Retype the data exactly, leaving nothing out.
BEGIN Recorded data
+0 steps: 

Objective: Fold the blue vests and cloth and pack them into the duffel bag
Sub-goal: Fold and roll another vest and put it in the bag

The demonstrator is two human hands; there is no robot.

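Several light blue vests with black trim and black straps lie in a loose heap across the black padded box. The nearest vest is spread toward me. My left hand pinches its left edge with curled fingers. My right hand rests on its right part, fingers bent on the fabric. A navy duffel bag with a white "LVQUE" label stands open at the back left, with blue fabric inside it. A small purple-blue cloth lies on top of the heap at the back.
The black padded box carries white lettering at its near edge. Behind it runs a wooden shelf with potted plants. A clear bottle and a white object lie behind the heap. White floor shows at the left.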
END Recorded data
• **Written response**
+0 steps: 

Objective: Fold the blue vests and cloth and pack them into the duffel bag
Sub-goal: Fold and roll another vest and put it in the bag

The demonstrator is two human hands; there is no robot.

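Several light blue vests with black trim and black straps lie in a loose heap across the black padded box. The nearest vest is spread toward me. My left hand pinches its left edge with curled fingers. My right hand rests on its right part, fingers bent on the fabric. A navy duffel bag with a white "LVQUE" label stands open at the back left, with blue fabric inside it. A small purple-blue cloth lies on top of the heap at the back.
The black padded box carries white lettering at its near edge. Behind it runs a wooden shelf with potted plants. A clear bottle and a white object lie behind the heap. White floor shows at the left.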

That concludes the exercise.